Al principio, el idioma le resultó difícil. "Era volver a aprender a leer y escribir igual que en primer grado, m-a-m-a: mamá, y así... Cuando hacíamos las tareas diarias, algunas veces no entendía bien qué había que hacer. Si todos iban a la izquierda, yo iba a la izquierda, y si todos iban a la derecha, yo iba a la derecha, y así acompañaba el movimiento", sigue Dokyu. Y agrega: "En esas primeras épocas siempre encontré en el camino una palabra de aliento de mis compañeros o de practicantes veteranos que ni conocía, y al pasar me decían: Gambare (ánimo, con fuerza, en japonés). Uno no está solo", señala.
"El día de un monje zen comienza con zazen y termina con zazen, la meditación -resume-. Los horarios varían.
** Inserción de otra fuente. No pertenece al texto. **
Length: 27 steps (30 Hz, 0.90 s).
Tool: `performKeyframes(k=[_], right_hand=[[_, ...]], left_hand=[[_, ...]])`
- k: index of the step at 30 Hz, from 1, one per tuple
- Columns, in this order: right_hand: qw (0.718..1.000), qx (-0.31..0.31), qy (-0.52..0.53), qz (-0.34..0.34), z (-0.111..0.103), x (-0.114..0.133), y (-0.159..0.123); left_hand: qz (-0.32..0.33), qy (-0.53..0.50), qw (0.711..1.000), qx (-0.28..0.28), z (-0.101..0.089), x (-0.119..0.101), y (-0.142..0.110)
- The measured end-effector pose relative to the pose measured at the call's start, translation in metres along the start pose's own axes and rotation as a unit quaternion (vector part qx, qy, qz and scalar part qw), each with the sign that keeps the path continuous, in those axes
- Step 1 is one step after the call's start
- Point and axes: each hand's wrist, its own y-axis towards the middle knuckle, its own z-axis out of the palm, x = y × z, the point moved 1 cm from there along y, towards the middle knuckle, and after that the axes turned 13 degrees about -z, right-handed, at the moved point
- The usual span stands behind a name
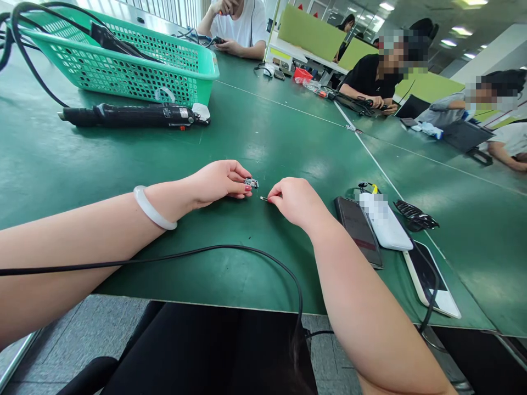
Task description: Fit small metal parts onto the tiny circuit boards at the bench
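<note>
Between the fingertips of my left hand (224,181) is a small circuit board (251,182), grey with dark parts; the fingers cover some of it. My right hand (294,200) pinches a thin, pale metallic piece (264,198) between thumb and forefinger, its free end pointing left toward the board. What exactly this piece is, I cannot make out. A small gap separates it from the board. Both hands are just over the green tabletop (230,225), close to each other.
A black electric screwdriver (135,116) lies in front of a green plastic basket (135,60) holding cables. At right are a dark phone (358,230), a white power bank (385,222) and a white phone (432,280). A black cable (197,250) crosses the near table. Several people sit beyond.
</note>
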Motion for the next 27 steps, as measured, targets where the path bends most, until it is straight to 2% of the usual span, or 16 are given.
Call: performKeyframes(k=[5, 10, 13, 20, 27], right_hand=[[0.999, -0.023, -0.034, -0.02, -0.001, -0.001, 0.0], [0.993, -0.108, -0.009, -0.048, -0.009, 0.005, -0.004], [0.987, -0.138, 0.016, -0.084, -0.01, 0.012, -0.004], [0.985, -0.133, 0.02, -0.111, -0.004, 0.02, 0.0], [0.985, -0.127, 0.012, -0.115, -0.004, 0.02, 0.0]], left_hand=[[-0.005, 0.022, 1.0, -0.003, 0.0, -0.001, -0.001], [-0.011, 0.044, 0.999, -0.007, 0.003, -0.003, -0.004], [-0.009, 0.054, 0.998, 0.004, 0.004, -0.003, -0.004], [0.002, 0.099, 0.995, 0.022, 0.002, -0.002, -0.003], [0.002, 0.097, 0.995, 0.031, 0.002, -0.002, -0.003]])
En verano, la actividad comienza a las 3.30, y en invierno, a las 4.30." Apenas se levantan, se lavan la cara mientras recitan pequeños sutras u oraciones y se congregan en la sala de meditación.
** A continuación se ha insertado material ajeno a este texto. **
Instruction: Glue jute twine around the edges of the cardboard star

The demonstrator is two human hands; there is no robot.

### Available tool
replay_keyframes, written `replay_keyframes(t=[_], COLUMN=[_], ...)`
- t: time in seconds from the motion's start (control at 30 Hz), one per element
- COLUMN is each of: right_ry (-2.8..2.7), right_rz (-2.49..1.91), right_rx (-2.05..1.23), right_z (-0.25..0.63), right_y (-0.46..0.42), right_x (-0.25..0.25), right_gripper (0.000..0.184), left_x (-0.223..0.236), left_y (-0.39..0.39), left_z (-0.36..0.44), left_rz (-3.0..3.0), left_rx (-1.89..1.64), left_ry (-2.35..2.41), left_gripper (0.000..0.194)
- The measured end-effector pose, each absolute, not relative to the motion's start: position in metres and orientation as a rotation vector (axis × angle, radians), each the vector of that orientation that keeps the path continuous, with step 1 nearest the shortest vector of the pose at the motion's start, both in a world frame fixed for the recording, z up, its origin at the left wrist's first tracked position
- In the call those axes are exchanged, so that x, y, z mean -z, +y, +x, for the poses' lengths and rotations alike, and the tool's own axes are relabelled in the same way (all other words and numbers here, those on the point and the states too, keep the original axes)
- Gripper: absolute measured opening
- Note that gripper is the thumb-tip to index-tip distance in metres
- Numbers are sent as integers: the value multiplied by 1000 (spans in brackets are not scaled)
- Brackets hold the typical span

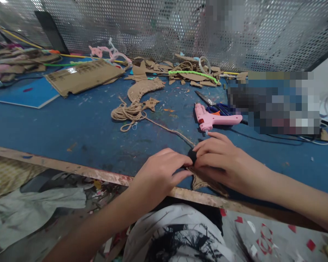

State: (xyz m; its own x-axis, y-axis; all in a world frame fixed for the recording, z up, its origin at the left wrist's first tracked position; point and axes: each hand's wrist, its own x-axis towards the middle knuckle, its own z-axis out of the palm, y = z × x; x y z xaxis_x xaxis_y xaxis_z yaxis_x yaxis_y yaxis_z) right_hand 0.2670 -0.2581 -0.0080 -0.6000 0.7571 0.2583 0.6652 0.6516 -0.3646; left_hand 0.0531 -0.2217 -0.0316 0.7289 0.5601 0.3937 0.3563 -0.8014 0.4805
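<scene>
At the table's front edge, a brown cardboard piece [200, 182], perhaps star-shaped, has twine along its border. My left hand [164, 168] pinches its upper left edge between thumb and fingers. My right hand [221, 156] is closed over its upper side, covering much of it. A strand of twine [169, 129] runs from between my hands to a loose twine bundle [127, 113]. Something small and black [192, 155] shows between the fingertips. Just beyond my right hand lies a pink glue gun [217, 119], with scissors [207, 100] behind it.
A small cardboard star [152, 104] and a twine-covered cardboard crescent [143, 88] lie past the bundle. Cardboard scraps [186, 74] line the perforated metal screen [153, 29]. A cardboard sheet [84, 75] and blue board [30, 92] sit at left. Cables cross the right side.
</scene>
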Motion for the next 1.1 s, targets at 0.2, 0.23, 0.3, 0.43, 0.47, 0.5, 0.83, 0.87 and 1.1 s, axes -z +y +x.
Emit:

Sólo después del desayuno, alrededor de las 6.30, en Eiheiji, comienza un largo día de trabajo. En primavera, verano y otoño, los practicantes cuidan los espacios verdes que rodean al monasterio; en invierno, cuando hay mucha nieve, se estudia caligrafía, canto, textos budistas y se preparan las ceremonias. Los monjes también tienen sus días de descanso, aquellos que en el almanaque terminan en 4 y 9. "Entonces no hay ninguna actividad programada, y dedican el tiempo para sí mismos; para rasurarse o raparse la cabeza -se dice que la ignorancia crece como el pelo-, estudiar, lavar su ropa o tomar un baño", explica Dokyu.
Sin condiciones
Para incorporarse a un monasterio de la escuela Soto no hay requisito previo, ya que, según explica Dokyu (dispuesto a responder a todo tipo de dudas que le lleguen a ricardokyu@hotmail.com), la práctica de zazen no depende de capacidades o conocimientos especiales, sino simplemente del deseo y la voluntad de llevar una vida acorde con las reglas del lugar.
"Dentro del zen no hay diferencia entre práctica e iluminación, zazen y vida cotidiana -aclara-. Sólo se trata de comer a la hora de comer y de dormir a la hora de dormir, llevando una vida simple de acuerdo con las circunstancias que nos rodean en cada momento."